While we engage in learning to grow our knowledge, we’re often acquiring knowledge from others. But what happens when others don’t actually share their knowledge? This week, we’re focusing on knowledge hiding. Specifically, we aim to answer the following:
- What are the impacts of leader-signaled knowledge hiding?
- What kind of knowledge is being hidden? How and why?
Leading without Hiding
Knowledge hiding has traditionally focused on knowledge hiding at the individual level, i.e., one employee hiding knowledge from the other. However, this LSW focuses on research that expands the view of knowledge hiding by looking into different levels, among groups, through organizations, etc. When knowledge is shared in the workplace, it is often tribal knowledge, meaning we can’t really acquire it from anywhere other than others. Thus, evaluating knowledge hiding alongside knowledge sharing is crucial, as it assists with understanding the company culture of helping or hindering colleagues.
Studies in knowledge hiding often focus on employee’s knowledge hiding (EKH), which looks at coworkers. But what if it is happening from above? A recent study published in the Journal of Organizational Behavior introduced the concept of leader-signaled knowledge hiding (LSKH) to assess impacts when “leaders signal employees that knowledge hiding (KH) is practiced, tolerated, and expected” (Offergelt et al., 2018).
The research evaluated three dimensions of knowledge hiding: “evasive hiding (EH), playing dumb (PD), and rationalized hiding (RH)” (Offergelt et al., 2018). Evasive hiding consists of providing misleading or false information, playing dumb is simply pretending you cannot answer a question, and rationalized hiding is when reasons are given for not disclosing information. While EH and PD are considered deceptive because information is withheld for “personal reasons,” RH is not since the other party is made aware (Offergelt et al., 2018). Due to the differences in the dimensions, all three were independently evaluated.

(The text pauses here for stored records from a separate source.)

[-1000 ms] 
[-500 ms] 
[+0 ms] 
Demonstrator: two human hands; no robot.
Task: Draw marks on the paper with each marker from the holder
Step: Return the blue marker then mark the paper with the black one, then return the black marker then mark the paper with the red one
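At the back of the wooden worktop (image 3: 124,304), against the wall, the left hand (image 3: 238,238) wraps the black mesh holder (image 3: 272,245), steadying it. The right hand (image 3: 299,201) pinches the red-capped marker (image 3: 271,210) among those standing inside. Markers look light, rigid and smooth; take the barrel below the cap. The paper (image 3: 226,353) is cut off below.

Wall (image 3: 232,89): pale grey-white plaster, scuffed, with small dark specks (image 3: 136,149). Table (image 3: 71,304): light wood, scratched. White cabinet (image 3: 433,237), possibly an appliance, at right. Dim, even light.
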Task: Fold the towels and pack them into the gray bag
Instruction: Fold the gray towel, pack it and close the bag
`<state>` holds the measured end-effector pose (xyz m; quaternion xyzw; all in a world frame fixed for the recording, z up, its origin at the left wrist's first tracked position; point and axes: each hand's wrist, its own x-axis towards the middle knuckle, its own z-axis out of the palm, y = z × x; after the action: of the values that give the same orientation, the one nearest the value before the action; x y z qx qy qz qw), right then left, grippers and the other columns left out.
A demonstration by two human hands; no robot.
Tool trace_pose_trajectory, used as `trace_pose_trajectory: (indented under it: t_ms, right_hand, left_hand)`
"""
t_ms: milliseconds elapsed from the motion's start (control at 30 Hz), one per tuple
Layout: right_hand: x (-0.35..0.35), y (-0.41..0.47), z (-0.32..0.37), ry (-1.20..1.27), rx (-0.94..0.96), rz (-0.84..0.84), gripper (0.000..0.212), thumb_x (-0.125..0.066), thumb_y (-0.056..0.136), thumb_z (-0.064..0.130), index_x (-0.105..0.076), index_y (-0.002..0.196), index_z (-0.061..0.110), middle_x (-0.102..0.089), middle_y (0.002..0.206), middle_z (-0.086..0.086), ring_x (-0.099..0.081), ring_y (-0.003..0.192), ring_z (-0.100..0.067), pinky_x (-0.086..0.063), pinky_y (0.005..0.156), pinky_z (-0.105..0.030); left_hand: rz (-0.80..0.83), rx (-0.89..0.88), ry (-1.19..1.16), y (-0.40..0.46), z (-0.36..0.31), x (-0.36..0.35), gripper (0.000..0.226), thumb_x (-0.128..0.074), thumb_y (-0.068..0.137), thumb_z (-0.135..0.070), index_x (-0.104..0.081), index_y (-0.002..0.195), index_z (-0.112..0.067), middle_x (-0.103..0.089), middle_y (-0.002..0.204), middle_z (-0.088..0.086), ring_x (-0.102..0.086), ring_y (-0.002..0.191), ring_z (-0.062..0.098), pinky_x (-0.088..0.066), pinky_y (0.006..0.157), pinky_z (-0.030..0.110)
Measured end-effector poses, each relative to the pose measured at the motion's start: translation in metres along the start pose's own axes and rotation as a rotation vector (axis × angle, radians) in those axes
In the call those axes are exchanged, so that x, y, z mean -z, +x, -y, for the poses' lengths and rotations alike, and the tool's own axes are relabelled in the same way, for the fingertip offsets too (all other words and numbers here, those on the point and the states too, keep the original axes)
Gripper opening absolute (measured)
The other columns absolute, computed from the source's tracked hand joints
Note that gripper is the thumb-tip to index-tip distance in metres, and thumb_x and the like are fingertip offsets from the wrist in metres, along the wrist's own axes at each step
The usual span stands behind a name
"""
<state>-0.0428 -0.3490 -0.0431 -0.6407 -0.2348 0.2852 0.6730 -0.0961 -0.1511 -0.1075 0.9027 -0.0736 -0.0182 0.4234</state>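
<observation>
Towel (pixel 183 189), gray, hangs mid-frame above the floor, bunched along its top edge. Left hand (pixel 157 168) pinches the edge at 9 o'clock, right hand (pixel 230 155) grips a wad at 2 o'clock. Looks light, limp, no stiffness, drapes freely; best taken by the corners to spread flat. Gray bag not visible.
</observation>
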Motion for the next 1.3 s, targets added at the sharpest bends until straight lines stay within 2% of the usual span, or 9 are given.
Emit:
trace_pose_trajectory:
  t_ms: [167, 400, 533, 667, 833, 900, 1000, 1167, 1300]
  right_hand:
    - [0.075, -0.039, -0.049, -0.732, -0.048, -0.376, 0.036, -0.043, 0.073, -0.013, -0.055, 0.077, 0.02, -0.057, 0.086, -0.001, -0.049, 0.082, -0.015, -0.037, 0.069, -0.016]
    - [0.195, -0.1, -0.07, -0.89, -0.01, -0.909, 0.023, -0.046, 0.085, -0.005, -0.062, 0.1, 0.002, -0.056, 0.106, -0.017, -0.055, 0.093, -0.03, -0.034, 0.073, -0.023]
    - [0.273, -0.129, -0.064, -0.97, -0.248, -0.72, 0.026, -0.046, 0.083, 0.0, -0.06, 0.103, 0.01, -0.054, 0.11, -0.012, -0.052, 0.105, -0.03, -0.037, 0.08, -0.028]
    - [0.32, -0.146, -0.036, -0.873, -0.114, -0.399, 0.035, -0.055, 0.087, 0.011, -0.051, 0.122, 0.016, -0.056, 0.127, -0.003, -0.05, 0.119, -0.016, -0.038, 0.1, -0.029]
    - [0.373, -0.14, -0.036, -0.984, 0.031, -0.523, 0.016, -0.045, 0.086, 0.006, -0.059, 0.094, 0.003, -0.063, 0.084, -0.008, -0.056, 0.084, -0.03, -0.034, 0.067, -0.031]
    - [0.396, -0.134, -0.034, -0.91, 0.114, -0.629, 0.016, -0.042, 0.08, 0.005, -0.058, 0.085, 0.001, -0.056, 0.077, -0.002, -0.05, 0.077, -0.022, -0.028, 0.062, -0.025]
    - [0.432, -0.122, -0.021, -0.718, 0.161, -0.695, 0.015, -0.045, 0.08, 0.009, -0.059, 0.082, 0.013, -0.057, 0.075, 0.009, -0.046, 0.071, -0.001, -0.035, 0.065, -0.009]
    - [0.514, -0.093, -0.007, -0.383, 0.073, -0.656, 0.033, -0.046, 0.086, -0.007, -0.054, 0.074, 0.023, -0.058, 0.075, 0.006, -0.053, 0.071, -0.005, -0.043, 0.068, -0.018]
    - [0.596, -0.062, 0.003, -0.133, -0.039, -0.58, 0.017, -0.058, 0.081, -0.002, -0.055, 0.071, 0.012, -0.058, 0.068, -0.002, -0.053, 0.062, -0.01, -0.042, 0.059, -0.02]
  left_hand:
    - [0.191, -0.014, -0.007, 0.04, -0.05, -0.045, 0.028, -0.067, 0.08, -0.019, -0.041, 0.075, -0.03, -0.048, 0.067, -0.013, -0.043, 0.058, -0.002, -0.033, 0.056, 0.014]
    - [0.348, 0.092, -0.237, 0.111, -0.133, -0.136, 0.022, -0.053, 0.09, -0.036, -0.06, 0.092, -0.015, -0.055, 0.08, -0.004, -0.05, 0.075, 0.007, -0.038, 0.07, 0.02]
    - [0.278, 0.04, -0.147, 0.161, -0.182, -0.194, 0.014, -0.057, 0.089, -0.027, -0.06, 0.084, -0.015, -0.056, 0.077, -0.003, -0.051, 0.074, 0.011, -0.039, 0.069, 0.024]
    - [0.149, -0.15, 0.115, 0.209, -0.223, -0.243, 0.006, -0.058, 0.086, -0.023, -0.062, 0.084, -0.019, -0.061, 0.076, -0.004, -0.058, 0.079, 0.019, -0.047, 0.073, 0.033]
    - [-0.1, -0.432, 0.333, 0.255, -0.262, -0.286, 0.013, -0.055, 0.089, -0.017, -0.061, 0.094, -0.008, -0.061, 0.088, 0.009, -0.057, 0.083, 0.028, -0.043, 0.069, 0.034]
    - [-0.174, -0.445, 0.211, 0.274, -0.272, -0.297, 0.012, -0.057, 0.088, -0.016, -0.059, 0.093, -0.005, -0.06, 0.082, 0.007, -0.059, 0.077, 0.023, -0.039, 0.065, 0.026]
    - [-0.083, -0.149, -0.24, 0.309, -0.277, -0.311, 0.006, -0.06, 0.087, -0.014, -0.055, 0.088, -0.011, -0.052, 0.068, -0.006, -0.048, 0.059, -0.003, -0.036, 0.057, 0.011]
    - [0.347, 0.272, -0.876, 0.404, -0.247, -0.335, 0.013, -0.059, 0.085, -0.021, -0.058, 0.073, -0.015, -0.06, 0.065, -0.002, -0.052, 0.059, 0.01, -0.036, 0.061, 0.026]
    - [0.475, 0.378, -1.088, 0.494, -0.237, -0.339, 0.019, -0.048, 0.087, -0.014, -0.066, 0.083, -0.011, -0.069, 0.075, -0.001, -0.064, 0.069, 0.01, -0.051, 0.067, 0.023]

In the first study, 1,162 employees completed a survey at 2 time points, 6 months apart. LSKH was evaluated through a variety of statements such as: “Sometimes my boss wants me to hide my knowledge” accompanied by “1 (strongly disagree) to 7 (strongly agree)” (Offergelt et al., 2018). In addition, the three dimensions of KH, EH, PD, and RH, were evaluated for the employee. Turnover intention and job satisfaction were also evaluated at both time points. Lastly, relevant control variables were recorded as well, including “gender, education, country, and position tenure (Offergelt et al., 2018). In the second study, a follow-up of the first, 1,169 employees completed the same LSKH, KH, turnover, and job satisfaction surveys. However, a measure on psychological empowerment was also added.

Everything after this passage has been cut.